_WHAT TO PRODUCE_. Every line below from the one containing "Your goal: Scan" through the one containing "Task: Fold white" is to be printed exactly, with the pictures omitted.
★ ★ ★ ★
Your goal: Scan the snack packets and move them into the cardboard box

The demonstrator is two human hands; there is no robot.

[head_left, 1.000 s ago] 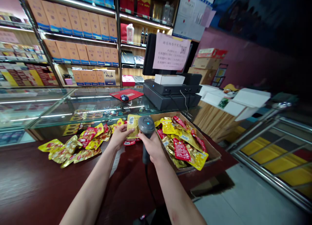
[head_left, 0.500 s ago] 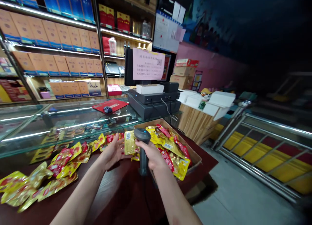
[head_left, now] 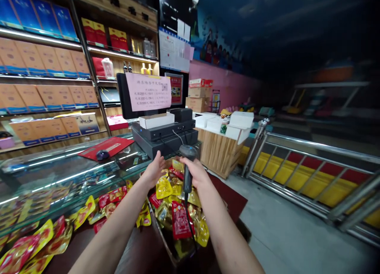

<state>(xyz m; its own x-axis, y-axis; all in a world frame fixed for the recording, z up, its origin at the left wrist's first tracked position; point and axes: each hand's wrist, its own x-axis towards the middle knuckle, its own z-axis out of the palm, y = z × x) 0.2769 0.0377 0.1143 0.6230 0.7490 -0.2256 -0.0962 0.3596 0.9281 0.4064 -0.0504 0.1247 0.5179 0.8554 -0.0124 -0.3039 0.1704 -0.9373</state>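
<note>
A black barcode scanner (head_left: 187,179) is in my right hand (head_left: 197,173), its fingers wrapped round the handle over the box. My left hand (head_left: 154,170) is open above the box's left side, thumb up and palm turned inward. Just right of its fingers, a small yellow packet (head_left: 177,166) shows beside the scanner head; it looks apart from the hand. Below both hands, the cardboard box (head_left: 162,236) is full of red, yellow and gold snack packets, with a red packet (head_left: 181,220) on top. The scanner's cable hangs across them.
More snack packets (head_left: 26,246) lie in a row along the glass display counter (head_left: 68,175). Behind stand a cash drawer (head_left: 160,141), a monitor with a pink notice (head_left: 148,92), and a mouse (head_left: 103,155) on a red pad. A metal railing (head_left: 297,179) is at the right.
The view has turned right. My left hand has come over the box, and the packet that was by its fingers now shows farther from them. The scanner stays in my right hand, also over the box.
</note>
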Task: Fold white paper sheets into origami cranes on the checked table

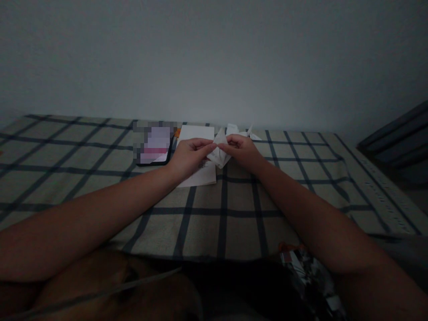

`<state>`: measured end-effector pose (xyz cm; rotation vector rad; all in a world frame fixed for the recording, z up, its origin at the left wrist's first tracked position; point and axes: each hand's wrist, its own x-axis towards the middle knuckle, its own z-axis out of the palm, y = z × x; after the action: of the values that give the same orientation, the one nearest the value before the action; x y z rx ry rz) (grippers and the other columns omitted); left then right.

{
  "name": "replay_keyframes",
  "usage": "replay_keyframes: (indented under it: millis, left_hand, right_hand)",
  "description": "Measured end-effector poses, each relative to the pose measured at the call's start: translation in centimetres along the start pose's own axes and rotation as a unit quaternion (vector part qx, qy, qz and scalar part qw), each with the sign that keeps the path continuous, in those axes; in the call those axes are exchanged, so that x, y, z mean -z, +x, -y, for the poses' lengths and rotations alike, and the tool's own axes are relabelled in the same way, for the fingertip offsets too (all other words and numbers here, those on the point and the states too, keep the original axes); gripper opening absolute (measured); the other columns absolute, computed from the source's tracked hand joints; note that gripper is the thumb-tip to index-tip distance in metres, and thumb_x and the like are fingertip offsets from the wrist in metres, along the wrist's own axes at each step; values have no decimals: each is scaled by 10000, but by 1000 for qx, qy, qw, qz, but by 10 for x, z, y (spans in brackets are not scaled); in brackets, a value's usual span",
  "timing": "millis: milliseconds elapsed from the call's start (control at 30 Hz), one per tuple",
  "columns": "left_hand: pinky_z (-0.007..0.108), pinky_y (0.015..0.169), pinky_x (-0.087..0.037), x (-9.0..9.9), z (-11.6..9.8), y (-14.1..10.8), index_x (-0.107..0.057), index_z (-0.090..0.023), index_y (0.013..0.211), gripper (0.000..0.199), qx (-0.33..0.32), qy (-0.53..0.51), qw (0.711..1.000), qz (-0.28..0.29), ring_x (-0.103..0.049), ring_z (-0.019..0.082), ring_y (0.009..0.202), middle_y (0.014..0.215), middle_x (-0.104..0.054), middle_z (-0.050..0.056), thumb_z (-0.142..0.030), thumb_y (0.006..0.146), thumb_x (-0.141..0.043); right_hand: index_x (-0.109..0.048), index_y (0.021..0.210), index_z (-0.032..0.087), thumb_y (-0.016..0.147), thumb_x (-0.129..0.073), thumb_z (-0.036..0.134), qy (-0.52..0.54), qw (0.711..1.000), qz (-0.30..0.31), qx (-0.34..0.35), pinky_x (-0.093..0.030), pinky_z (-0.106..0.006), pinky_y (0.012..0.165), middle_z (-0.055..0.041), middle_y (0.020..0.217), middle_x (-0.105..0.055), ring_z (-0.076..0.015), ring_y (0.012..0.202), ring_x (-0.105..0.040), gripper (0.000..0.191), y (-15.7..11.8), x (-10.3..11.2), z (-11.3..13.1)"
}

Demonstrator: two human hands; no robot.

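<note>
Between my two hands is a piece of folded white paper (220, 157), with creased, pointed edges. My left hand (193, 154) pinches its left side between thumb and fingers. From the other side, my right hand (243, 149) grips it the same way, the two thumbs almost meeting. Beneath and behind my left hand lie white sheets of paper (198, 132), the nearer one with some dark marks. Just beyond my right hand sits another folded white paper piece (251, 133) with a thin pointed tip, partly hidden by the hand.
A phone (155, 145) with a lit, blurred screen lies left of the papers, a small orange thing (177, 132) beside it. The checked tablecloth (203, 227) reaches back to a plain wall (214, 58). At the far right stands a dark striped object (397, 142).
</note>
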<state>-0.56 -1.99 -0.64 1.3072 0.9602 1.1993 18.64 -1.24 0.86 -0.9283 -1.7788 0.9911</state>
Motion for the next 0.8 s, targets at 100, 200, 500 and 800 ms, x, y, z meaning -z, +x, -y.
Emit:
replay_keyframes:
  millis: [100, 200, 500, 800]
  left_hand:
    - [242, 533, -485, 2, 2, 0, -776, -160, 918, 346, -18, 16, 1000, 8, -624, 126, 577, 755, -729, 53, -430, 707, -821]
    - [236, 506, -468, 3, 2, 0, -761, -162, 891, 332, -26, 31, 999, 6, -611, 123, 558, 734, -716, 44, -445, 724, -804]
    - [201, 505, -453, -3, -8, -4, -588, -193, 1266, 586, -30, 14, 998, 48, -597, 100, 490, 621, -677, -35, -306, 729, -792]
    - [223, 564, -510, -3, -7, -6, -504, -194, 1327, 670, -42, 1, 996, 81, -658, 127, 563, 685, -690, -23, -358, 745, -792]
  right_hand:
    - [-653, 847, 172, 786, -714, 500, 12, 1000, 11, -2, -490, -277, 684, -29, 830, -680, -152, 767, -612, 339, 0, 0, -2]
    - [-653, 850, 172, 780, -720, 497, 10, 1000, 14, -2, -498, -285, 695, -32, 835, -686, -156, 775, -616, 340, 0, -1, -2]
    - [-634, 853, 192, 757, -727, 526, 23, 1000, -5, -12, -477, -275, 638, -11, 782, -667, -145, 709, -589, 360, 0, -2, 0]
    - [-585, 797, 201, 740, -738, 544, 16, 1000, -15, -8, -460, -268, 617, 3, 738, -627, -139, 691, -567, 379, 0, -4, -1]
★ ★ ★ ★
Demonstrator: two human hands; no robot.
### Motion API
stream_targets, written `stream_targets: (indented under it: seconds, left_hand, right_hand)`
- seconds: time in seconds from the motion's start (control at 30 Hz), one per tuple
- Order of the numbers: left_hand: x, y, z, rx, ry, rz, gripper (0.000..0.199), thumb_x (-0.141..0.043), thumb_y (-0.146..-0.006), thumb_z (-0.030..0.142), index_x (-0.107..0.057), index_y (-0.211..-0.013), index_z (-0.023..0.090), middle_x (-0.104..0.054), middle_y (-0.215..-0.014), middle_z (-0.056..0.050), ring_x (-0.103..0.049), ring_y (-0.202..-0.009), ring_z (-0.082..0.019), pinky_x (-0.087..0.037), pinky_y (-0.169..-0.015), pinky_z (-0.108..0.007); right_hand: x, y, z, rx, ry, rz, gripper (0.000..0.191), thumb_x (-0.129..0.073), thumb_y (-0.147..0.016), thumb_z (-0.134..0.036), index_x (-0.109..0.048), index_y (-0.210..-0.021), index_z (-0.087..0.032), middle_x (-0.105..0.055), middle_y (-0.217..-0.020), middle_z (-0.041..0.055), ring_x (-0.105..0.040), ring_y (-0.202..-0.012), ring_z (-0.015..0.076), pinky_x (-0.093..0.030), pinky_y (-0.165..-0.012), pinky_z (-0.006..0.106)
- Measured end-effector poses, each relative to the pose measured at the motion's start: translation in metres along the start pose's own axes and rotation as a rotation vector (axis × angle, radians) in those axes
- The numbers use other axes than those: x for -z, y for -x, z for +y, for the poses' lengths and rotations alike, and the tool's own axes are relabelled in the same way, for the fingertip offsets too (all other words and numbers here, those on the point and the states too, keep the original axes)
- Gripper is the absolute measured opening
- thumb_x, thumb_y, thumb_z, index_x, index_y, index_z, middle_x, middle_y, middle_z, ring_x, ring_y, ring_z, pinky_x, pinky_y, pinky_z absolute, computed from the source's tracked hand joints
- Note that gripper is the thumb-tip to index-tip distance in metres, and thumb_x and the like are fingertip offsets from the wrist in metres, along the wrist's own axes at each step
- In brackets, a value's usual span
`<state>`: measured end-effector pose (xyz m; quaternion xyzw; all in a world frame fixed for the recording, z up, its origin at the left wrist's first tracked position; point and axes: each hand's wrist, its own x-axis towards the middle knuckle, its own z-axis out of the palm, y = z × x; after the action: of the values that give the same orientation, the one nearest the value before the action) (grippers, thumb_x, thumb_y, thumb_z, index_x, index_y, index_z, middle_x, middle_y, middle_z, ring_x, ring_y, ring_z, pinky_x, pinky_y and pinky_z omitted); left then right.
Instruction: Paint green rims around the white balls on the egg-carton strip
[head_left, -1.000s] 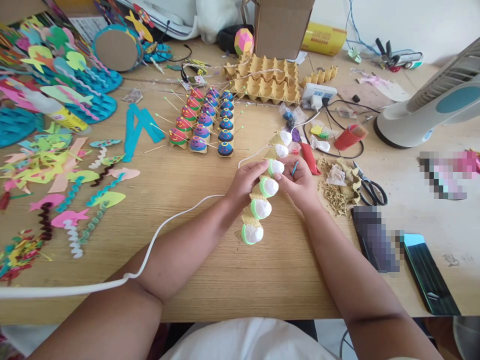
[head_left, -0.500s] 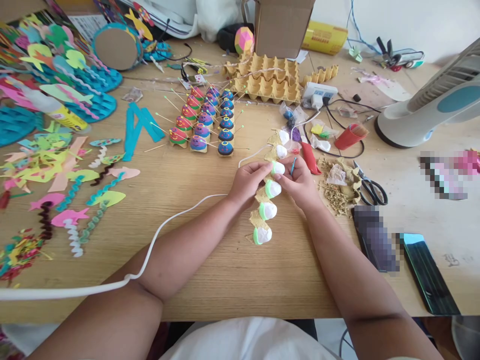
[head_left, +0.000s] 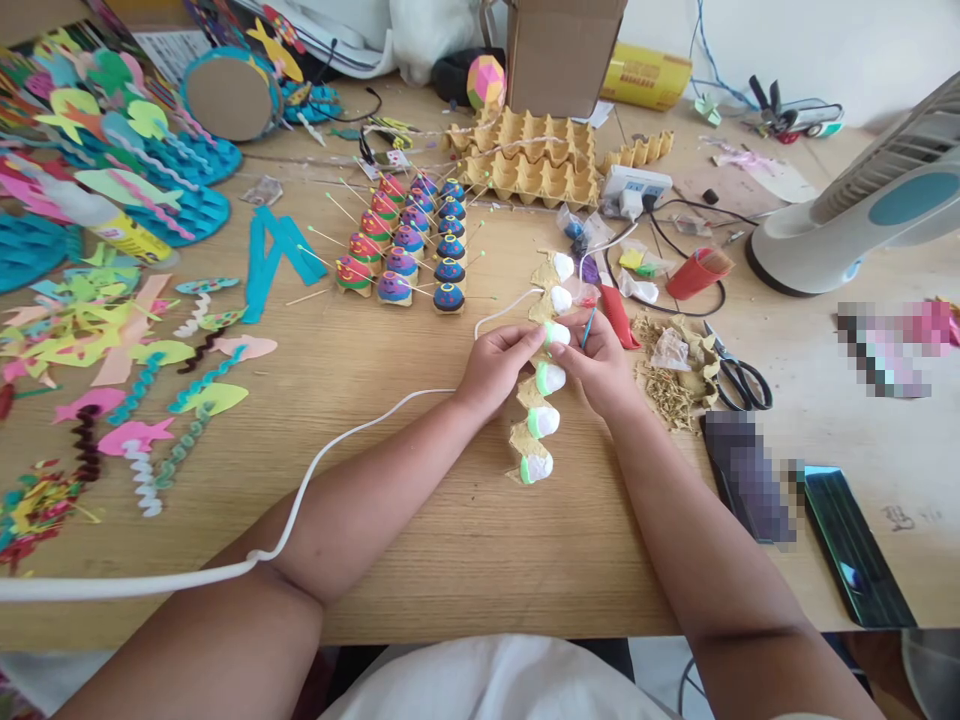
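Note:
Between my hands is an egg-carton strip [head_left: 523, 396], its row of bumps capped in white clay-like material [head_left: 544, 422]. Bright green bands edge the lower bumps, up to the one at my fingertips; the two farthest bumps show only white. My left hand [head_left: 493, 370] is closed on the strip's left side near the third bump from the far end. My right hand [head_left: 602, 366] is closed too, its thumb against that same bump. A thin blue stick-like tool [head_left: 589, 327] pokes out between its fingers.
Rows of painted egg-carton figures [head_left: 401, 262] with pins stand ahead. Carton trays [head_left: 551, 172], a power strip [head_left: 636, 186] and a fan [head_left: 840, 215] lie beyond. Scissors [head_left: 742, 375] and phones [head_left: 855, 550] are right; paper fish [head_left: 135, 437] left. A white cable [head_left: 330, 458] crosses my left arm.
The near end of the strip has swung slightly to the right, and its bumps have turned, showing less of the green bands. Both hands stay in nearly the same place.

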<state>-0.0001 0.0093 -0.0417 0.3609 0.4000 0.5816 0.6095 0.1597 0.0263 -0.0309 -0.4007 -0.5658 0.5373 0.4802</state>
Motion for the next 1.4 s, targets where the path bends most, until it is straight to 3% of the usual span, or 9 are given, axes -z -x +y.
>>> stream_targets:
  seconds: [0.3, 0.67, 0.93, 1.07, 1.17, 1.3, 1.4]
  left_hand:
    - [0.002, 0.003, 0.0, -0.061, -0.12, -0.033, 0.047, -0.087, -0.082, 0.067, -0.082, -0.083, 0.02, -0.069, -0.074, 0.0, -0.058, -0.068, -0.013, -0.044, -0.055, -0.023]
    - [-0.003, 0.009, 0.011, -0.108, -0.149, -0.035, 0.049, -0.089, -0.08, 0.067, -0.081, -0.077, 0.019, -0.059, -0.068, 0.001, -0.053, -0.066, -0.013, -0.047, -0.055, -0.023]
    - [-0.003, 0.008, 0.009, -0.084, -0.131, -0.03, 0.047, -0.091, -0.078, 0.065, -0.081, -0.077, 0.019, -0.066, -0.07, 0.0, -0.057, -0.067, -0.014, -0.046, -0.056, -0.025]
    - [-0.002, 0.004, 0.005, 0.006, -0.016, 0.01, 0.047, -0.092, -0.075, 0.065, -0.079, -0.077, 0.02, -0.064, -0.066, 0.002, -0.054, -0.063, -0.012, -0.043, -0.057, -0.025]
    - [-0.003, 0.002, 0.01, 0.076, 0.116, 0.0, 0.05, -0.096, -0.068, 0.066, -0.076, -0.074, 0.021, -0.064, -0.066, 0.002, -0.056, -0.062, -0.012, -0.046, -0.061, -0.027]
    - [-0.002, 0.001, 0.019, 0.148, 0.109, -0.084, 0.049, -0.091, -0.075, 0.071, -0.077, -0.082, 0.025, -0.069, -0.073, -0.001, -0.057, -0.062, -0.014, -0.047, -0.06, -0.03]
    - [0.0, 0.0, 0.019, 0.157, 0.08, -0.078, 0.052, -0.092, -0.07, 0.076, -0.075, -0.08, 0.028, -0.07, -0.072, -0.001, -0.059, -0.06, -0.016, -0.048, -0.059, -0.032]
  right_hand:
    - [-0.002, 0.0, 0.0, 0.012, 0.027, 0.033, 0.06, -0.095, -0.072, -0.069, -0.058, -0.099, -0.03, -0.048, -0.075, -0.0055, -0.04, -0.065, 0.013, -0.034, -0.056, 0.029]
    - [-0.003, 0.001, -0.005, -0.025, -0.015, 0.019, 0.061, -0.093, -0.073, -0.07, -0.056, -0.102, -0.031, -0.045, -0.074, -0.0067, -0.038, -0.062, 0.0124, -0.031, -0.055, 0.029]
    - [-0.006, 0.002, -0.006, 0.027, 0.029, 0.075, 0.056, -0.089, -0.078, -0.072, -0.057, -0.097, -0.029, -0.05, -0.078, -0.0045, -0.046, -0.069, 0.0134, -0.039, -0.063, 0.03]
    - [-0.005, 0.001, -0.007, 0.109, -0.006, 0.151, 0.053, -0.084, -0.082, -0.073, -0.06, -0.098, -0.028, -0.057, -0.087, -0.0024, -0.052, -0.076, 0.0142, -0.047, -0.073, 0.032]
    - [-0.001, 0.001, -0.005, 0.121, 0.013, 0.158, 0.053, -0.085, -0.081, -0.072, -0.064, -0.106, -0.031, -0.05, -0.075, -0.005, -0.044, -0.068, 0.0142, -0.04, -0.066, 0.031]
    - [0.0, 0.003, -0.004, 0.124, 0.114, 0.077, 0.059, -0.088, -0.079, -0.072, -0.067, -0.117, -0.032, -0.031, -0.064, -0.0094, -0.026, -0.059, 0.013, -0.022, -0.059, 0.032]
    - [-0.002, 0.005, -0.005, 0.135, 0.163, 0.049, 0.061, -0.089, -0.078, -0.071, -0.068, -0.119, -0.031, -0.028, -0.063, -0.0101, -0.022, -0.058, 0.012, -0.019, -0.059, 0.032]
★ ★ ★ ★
_ANSWER SECTION_.
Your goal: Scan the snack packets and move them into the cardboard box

The demonstrator is two human hands; there is no robot.

[head_left, 1.000 s ago] 
[head_left, 0.500 s ago] 
[head_left, now] 

<state>(xyz m; its own x-axis, y-axis; all in a world frame fixed for the recording, z up, its origin at the left wrist's first tracked position; point and axes: each hand's wrist, its own x-axis towards the middle knuckle, its own z-axis out of the palm, y = z × x) 0.2769 0.0377 0.1143 0.6230 0.7490 -0.2256 -0.0962 0.3596 0.9281 0.4064 -0.0504 0.1247 0.5179 0.8554 -0.0124 -0.3039 0.1704 -0.9373</state>
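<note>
A black barcode scanner (head_left: 187,179) is in my right hand (head_left: 197,173), its fingers wrapped round the handle over the box. My left hand (head_left: 154,170) is open above the box's left side, thumb up and palm turned inward. Just right of its fingers, a small yellow packet (head_left: 177,166) shows beside the scanner head; it looks apart from the hand. Below both hands, the cardboard box (head_left: 162,236) is full of red, yellow and gold snack packets, with a red packet (head_left: 181,220) on top. The scanner's cable hangs across them.
More snack packets (head_left: 26,246) lie in a row along the glass display counter (head_left: 68,175). Behind stand a cash drawer (head_left: 160,141), a monitor with a pink notice (head_left: 148,92), and a mouse (head_left: 103,155) on a red pad. A metal railing (head_left: 297,179) is at the right.
The view has turned right. My left hand has come over the box, and the packet that was by its fingers now shows farther from them. The scanner stays in my right hand, also over the box.
</note>
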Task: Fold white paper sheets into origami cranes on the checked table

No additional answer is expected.